I. L'Amour ne me délaisse, ni ne me veut garder, et je ne puis lui échapper ; mais il me fait languir comme celui qui croit tomber d'en haut, quand, en rêve, il voit en pensée sa mort, s'il tombe ; et il ne sait à quoi lui sert l'extase... (?) C'est ainsi qu'Amour et Soupir me font languir, car nulle joie ne m'adoucit la peine que me cause la joie précieuse qui me manque.
II. Je n'ose m'en aller, ni rester, je ne puis vivre et n'ose mourir. Je ne demande pas la mort, car je crains trop de faillir (et il ne faut jamais désespérer). Je ne puis vivre, tant mon cœur est triste ; car sans joie l'homme ne vit ni ne meurt : il languit. C'est pourquoi on nomme cela langueur, puisqu'elle tue : car le désir déchirant me tuera, que je m'en aille ou que je reste — parce que celle qui me peut guérir ne me plaint.
III. Dieu ! Qui a jamais vu cela : plus je m'éloigne d'elle, plus je la désire ; et plus je la contemple, plus je l'aime, car la Valeur la rend encore plus précieuse, et la Beauté encore plus aimable à mes yeux, si bien que je garde son image en mon cœur et j'en exclue tout le reste du monde. Car à la voir et à l'entendre l'estime des gens de bien augmente, et mes soupirs aussi. Je meurs donc, quand je m'en éloigne, et je meurs quand je suis auprès d'elle.
IV. Contre ce mal rien ne peut me servir, sauf celle qui ne me veut guérir ; nulle joie ne peut me venir d'ailleurs, car elle ne saurait me plaire. Jamais, depuis qu'Amour mit son image dans mon cœur, aucune pensée n'a pu l'en faire sortir. J'aime donc mieux une mort honorable qu'une joie vulgaire et vile : car une joie vile s'en va et se brise bassement ; elle ne peut donc ni ne doit me plaire.

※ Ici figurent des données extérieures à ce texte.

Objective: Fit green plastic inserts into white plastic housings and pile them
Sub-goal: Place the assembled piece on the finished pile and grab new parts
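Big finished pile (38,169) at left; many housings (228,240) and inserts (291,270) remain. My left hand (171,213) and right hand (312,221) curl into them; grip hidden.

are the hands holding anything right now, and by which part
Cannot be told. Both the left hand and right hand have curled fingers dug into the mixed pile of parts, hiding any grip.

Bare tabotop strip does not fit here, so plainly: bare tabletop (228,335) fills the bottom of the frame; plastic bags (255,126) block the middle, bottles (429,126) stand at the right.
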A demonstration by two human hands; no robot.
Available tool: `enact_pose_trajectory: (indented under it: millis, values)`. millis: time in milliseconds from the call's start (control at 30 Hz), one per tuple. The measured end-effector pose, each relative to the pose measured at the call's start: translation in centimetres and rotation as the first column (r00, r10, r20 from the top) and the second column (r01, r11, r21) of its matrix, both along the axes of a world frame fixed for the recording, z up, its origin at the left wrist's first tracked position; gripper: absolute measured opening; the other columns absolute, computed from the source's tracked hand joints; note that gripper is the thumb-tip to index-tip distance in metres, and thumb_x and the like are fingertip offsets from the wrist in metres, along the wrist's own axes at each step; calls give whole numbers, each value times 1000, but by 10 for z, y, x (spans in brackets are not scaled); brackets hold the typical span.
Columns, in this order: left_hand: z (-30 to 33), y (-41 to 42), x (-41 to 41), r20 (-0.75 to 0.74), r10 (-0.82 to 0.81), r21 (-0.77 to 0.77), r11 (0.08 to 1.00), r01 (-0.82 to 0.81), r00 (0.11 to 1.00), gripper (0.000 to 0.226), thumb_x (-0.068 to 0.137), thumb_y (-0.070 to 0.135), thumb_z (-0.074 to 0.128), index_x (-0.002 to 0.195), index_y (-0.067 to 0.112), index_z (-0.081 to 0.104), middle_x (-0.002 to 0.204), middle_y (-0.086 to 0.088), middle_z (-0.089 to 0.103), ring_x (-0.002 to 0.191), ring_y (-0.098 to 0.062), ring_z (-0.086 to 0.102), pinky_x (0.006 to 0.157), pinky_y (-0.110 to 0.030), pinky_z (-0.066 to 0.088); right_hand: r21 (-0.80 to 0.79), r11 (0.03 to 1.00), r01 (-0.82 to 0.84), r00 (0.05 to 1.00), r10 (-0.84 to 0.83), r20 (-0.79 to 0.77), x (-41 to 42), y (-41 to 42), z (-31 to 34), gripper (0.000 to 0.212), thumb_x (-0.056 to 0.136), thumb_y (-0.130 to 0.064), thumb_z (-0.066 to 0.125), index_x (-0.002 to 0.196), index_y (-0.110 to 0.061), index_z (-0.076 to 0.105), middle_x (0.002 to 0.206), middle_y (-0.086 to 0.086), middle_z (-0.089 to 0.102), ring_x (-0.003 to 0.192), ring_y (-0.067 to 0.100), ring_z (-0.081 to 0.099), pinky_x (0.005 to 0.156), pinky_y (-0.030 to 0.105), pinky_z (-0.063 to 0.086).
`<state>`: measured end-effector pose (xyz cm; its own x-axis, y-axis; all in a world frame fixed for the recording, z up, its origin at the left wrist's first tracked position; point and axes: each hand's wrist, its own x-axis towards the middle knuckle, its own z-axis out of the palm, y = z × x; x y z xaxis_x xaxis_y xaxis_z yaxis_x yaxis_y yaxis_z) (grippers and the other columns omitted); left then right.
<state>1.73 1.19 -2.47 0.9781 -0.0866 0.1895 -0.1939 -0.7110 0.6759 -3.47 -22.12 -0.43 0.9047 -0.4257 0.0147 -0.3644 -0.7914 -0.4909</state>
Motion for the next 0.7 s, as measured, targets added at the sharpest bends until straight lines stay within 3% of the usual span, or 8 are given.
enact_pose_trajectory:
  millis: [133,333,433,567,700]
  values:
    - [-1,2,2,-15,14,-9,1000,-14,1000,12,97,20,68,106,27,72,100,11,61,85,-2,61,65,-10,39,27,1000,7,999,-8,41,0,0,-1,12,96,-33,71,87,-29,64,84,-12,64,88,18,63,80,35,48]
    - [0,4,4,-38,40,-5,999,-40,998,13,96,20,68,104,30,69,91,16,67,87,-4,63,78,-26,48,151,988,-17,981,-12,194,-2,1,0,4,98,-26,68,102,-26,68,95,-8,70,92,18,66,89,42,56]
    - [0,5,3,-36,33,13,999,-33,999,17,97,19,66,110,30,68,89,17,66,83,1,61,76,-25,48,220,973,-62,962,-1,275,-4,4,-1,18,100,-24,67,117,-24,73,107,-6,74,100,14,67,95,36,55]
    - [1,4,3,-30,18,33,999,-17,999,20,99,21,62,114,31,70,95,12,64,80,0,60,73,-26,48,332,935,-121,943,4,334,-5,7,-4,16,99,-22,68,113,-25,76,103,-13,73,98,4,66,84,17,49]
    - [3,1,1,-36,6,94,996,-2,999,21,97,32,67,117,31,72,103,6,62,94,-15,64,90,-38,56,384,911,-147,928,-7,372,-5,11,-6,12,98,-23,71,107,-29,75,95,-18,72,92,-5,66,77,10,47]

V. Je ne sais comment lui faire savoir mes sentiments ; car dès que j'y pense, aussitôt je crains qu'un autre ne s'en aperçoive ; et je regarde çà et là pour voir si personne ne devine mes sentiments : car, de même qu'un trésor d'or pur est plus précieux qu'un autre d'étain, ma pensée est plus précieuse — bien que le souci soit fou —que toute autre pensée. Je maîtrise donc sagement mon cœur, pour ne pas lui nuire.
VI. Dame Marguerite, vos paroles, votre aspect, votre aimable accueil prouvent que rien ne vous manque de ce qui convient à une noble dame.